Or, what music do we die to?
Last night I attended the opening of a new co-production by the theatre company Vanishing Point and Scottish Ensemble. Being a hybrid of more than one medium, it’s hard to quickly explain what the piece is all about. Here’s what they themselves say:
Two of Scotland’s foremost performing groups present a co-production that sets Arvo Pärt’s spiritual and mesmeric Tabula Rasa (as well as Spiegel im Spiegel and Fratres) in a theatrical context, exploring the recognised role of the piece in the care of patients during their final days.
I’m guessing someone worked very hard to manage that fair summary of the work in a single sentence. But of course, there’s much more to it than that.
Writer and director Matthew Lenton was moved by a piece in The New Yorker in which Alex Ross wrote about a phenomenon he’d noticed in those in palliative care, how they would reach out to find the right music to listen to in their final days. Often, he said the dying would ask for music they sometime referred to as the ‘angel music’, not knowing that what they were specifically requesting was the work of Arvo Pärt.
‘Several people have told me essentially this same story about the still, sad music of Pärt – how it became, for them or for others, a vehicle of solace. One or two such anecdotes seem sentimental; a series of them begins to suggest a slightly uncanny phenomenon.’ Alex Ross, The New Yorker, 2002.
Pärt’s Tabula Rasa, the blank slate, is foremost amongst those choices; Death raises hard questions, and likewise what Tabula Rasa the show seeks to do is pose hard questions to its audience. For me, like the best pieces of art, it doesn’t provide simple answers. Speaking to Matthew about this point, he told me that it’s a production that requires the audience to do some work, to fill in the blanks. And blanks there are many… There is a story here, but you make it complete yourself from the handful of short monologues delivered both movingly and comically by Pauline Goldsmith. Pauline plays an unnamed friend of Peter, who has recently died from a brain tumour. Through her we learn a little about Peter and her view of how to care for and then how to grieve for the dying. But there are many, many gaps that the audience can explore.

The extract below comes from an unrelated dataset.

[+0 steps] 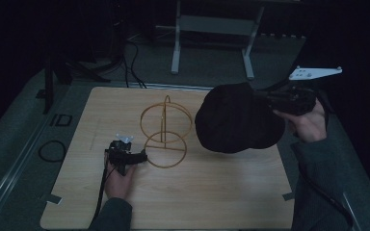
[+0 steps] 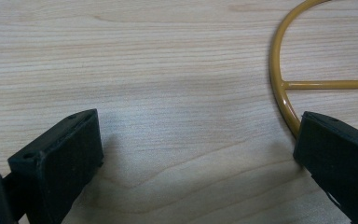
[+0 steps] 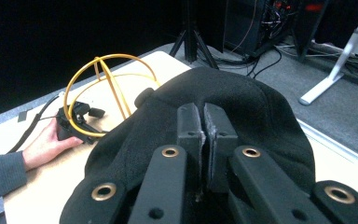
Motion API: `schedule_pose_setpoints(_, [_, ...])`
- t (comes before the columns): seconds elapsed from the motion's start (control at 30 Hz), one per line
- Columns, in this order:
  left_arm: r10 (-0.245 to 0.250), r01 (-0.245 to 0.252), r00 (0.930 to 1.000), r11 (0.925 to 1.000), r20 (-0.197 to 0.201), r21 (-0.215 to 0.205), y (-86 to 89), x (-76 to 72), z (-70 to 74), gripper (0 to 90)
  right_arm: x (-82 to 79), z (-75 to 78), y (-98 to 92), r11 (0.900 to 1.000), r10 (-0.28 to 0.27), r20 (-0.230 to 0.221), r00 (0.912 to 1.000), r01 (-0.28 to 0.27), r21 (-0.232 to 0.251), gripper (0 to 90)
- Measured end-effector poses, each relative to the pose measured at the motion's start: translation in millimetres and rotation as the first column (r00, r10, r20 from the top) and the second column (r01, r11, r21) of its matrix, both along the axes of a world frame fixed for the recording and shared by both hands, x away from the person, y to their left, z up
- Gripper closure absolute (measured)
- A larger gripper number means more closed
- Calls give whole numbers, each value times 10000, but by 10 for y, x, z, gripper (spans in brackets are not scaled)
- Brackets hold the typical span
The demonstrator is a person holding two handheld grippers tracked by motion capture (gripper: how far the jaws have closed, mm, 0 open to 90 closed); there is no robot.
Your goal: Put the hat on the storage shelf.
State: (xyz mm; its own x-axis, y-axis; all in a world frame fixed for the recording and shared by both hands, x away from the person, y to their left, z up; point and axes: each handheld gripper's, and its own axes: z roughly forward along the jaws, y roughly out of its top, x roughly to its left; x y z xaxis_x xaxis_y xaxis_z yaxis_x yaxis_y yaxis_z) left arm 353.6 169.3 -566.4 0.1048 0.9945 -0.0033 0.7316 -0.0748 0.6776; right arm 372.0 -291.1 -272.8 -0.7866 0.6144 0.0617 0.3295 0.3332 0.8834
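Pale wooden worktop [image 1: 183, 192] in a dark room. Gold wire stand [image 1: 165, 132] near its middle. Right of the stand, black hat [image 1: 236, 118] lifted, pinched in closed right tongs [image 3: 203, 140]. Left tongs [image 2: 196, 154] spread open against the stand's base ring.

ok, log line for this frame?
right gripper: shut on black hat, held above table | left gripper: open, at wire stand base ring | hat not on stand

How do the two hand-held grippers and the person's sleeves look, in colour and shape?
Both grippers are black. The left gripper has blocky rectangular jaws and a black cable trailing down past the wrist. The right gripper has flat linkage arms with brass-coloured rivets and carries a pale three-cornered plate with holes. The sleeves are dark grey.
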Motion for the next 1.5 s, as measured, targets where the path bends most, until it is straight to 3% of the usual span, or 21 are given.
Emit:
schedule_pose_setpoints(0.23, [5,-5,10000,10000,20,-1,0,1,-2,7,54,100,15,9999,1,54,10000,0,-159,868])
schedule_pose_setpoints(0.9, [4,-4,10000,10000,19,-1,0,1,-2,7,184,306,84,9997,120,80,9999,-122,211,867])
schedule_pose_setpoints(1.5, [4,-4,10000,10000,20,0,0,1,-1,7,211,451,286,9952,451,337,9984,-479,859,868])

Likewise, the apparent, well-known emptiness of Pärt’s music leaves sometimes terrifying room for the listener to interpolate their own emotions. It’s music that constantly threatens to fall apart, but which never quite does. Its haunting qualities are what see it used in so many films and TV shows; it’s music that reaches our far beyond the classical concert hall, and this despite the fact (or maybe because of the fact) that its beauty, at times, is frightening. And I really do mean those words.

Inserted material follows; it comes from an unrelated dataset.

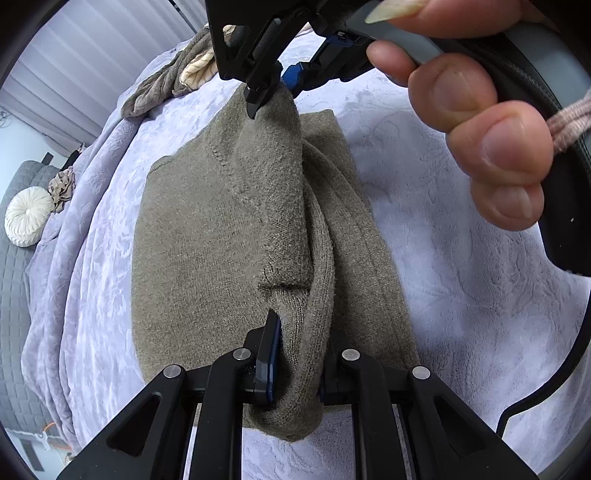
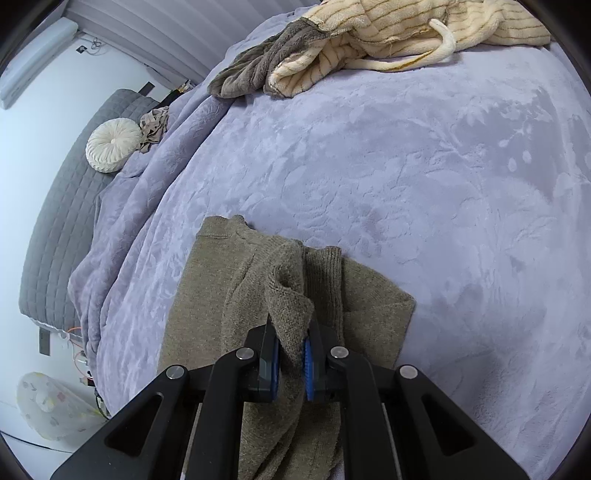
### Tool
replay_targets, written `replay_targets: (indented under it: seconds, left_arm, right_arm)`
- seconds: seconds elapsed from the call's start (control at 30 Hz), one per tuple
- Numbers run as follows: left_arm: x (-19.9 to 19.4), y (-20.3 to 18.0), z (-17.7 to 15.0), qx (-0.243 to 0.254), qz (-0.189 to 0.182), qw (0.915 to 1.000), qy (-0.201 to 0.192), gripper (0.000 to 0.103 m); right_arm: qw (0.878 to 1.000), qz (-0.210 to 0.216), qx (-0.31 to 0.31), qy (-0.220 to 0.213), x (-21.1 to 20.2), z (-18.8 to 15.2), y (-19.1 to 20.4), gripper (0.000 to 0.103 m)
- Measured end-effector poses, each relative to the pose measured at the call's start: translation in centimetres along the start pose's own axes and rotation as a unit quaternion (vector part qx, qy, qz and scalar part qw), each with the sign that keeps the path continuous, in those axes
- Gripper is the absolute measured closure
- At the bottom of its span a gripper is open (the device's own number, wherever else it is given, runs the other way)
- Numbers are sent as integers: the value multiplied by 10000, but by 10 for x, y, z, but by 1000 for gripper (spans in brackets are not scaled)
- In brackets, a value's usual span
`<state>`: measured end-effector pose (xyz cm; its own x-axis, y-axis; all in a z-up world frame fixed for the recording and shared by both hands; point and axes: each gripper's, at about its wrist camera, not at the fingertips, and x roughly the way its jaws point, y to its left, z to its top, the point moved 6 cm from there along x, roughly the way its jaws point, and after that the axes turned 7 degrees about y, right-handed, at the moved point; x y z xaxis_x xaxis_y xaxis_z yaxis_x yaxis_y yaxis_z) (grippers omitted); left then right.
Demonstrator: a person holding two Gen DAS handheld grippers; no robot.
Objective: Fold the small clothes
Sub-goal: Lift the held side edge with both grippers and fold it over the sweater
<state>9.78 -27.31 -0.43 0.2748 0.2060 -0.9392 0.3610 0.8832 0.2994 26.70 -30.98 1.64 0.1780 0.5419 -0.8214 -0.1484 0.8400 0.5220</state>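
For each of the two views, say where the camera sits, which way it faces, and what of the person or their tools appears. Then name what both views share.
Left wrist: on the left gripper, looking steeply down at the olive knit sweater; the right gripper and a hand show.
Right wrist: on the right gripper, facing across the lilac blanket to a striped cream garment; no hand shows.
Shared: sweater, blanket, round white cushion.

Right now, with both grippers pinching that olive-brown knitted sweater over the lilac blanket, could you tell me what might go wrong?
1. The left gripper holds a thick bunch of the olive-brown knitted sweater, so the fold may land lumpy.
2. The right gripper pinches only a thin edge, which could slip out.
3. The plush lilac blanket may drag the lower layer, skewing the edges.
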Motion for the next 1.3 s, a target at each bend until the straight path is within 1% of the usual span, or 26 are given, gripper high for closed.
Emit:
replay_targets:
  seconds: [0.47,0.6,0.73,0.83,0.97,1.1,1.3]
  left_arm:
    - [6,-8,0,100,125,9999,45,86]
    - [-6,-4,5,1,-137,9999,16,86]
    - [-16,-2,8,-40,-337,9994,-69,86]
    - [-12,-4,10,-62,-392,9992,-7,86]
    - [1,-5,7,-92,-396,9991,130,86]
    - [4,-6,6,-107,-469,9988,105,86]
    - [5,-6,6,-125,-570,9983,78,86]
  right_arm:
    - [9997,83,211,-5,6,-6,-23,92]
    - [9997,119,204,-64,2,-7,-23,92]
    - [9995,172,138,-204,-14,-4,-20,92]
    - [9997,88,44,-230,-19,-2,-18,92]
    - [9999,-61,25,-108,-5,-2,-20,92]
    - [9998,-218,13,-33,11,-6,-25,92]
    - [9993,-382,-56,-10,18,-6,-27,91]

There’s a third element in the show, being the reason I made the trip to see it; Matthew decided to include a few readings from my book Snow (Little Toller). As I say in the book, snow is not an element but it is certainly elemental, and Matthew saw this elemental force something many of us respond to, as the final thing he required to bridge the gap between the ephemerality of the music and the everyday comedy and brutality of Peter’s story. The Tabula Rasa is of course a synonym for the empty page, the writer’s white nightmare, something else I speak about in Snow.
In an after-show discussion, the question was raised as to what links these three things: Pärt’s music, care for the dying, and snow. For me, the answer can be given in one word: fragility.
But some things are harder to answer and do not offer quick, one-word explanations. Tabula Rasa is such a thing. When Matthew says the work “requires” its audience to do some work, I recognize that impulse, to speak cautiously about what you’ve made. But there’s a more generous verb we might use: for me the piece allows the audience to work. The difference is great and I guess that Matthew only chose the verb required out of modesty. For him, the room left by the creator permits the reader or viewer or listener to bring their own imagination out of a darkened room and set it to work. I couldn’t agree more. The results are of course infinitely more powerful for an audience because each person has brought their own life and emotion into the story, achieving something that is simply impossible for the artwork that just wants to show and tell. One size will not fit all and a book or play or film that thinks it can is always going to be weaker than one that allows each person to find their own satisfaction in it.
I was going to conclude by urging you to see the piece if you can but it’s sold out on its opening week here in Scotland. I know that talks are underway to see it happen elsewhere, and I very much hope it does, but for now, it remains as ephemeral as snow itself.